- TASK TO CARRY OUT -
Could you write out the data that follows, exactly and in full?

- Stored records -

⟨

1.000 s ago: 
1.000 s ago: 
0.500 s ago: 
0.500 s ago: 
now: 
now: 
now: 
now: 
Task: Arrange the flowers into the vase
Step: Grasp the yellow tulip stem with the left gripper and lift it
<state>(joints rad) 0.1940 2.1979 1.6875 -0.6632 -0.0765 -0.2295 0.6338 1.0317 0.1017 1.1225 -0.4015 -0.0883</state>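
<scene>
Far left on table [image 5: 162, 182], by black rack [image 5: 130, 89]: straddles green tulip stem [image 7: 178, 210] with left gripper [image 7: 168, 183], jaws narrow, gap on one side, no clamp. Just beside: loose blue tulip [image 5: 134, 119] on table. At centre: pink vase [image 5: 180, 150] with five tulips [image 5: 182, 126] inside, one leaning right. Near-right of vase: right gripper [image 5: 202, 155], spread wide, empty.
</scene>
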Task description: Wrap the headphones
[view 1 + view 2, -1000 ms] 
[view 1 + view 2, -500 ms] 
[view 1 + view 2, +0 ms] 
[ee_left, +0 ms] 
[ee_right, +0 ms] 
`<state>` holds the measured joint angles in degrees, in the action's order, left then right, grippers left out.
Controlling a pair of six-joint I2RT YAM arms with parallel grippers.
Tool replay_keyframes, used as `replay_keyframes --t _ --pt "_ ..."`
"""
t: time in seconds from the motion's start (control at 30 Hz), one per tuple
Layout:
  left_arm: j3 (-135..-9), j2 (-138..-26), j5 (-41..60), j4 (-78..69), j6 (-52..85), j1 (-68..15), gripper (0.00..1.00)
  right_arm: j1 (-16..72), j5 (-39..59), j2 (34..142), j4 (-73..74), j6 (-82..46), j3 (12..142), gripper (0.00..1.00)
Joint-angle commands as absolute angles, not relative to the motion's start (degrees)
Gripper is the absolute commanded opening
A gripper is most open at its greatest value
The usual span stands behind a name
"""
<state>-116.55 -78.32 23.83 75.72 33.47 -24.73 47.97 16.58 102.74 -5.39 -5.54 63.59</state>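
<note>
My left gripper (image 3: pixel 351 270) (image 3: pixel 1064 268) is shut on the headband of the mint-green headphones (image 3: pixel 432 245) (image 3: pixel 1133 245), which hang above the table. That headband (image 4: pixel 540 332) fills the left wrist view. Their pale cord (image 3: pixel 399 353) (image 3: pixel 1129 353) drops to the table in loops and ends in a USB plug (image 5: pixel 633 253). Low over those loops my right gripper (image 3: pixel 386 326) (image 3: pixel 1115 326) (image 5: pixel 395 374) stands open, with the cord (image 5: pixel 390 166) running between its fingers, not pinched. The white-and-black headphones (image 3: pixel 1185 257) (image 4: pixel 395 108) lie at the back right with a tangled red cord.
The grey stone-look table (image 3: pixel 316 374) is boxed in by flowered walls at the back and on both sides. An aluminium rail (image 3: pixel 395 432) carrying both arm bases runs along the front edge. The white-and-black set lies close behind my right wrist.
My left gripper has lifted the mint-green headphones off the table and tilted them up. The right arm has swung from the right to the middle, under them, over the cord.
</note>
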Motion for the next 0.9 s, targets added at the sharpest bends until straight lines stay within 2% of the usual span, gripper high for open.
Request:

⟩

- OUTPUT OF THE EXERCISE -
1.000 s ago: 
1.000 s ago: 
0.500 s ago: 
0.500 s ago: 
now: 
now: 
now: 
now: 
Task: Arrange the flowers into the vase
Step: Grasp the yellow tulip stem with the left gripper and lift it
<state>(joints rad) 0.1940 2.1979 1.6875 -0.6632 -0.0765 -0.2295 0.6338 1.0317 0.1017 1.1225 -0.4015 -0.0883</state>
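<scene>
Far left on table [image 5: 162, 182], by black rack [image 5: 130, 89]: straddles green tulip stem [image 7: 178, 210] with left gripper [image 7: 168, 183], jaws narrow, gap on one side, no clamp. Just beside: loose blue tulip [image 5: 134, 119] on table. At centre: pink vase [image 5: 180, 150] with five tulips [image 5: 182, 126] inside, one leaning right. Near-right of vase: right gripper [image 5: 202, 155], spread wide, empty.
</scene>
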Task description: Wrap the headphones
[view 1 + view 2, -1000 ms] 
[view 1 + view 2, -500 ms] 
[view 1 + view 2, +0 ms] 
[ee_left, +0 ms] 
[ee_right, +0 ms] 
`<state>` holds the measured joint angles in degrees, in the action's order, left then right, grippers left out.
Controlling a pair of six-joint I2RT YAM arms with parallel grippers.
Tool replay_keyframes, used as `replay_keyframes --t _ --pt "_ ..."`
"""
t: time in seconds from the motion's start (control at 30 Hz), one per tuple
Layout:
  left_arm: j3 (-135..-9), j2 (-138..-26), j5 (-41..60), j4 (-78..69), j6 (-52..85), j1 (-68..15), gripper (0.00..1.00)
  right_arm: j1 (-16..72), j5 (-39..59), j2 (34..142), j4 (-73..74), j6 (-82..46), j3 (12..142), gripper (0.00..1.00)
Joint-angle commands as absolute angles, not relative to the motion's start (degrees)
Gripper is the absolute commanded opening
A gripper is most open at its greatest value
The usual span stands behind a name
"""
<state>-116.55 -78.32 23.83 75.72 33.47 -24.73 47.97 16.58 102.74 -5.39 -5.54 63.59</state>
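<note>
My left gripper (image 3: pixel 351 270) (image 3: pixel 1064 268) is shut on the headband of the mint-green headphones (image 3: pixel 432 245) (image 3: pixel 1133 245), which hang above the table. That headband (image 4: pixel 540 332) fills the left wrist view. Their pale cord (image 3: pixel 399 353) (image 3: pixel 1129 353) drops to the table in loops and ends in a USB plug (image 5: pixel 633 253). Low over those loops my right gripper (image 3: pixel 386 326) (image 3: pixel 1115 326) (image 5: pixel 395 374) stands open, with the cord (image 5: pixel 390 166) running between its fingers, not pinched. The white-and-black headphones (image 3: pixel 1185 257) (image 4: pixel 395 108) lie at the back right with a tangled red cord.
The grey stone-look table (image 3: pixel 316 374) is boxed in by flowered walls at the back and on both sides. An aluminium rail (image 3: pixel 395 432) carrying both arm bases runs along the front edge. The white-and-black set lies close behind my right wrist.
My left gripper has lifted the mint-green headphones off the table and tilted them up. The right arm has swung from the right to the middle, under them, over the cord.
</note>
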Motion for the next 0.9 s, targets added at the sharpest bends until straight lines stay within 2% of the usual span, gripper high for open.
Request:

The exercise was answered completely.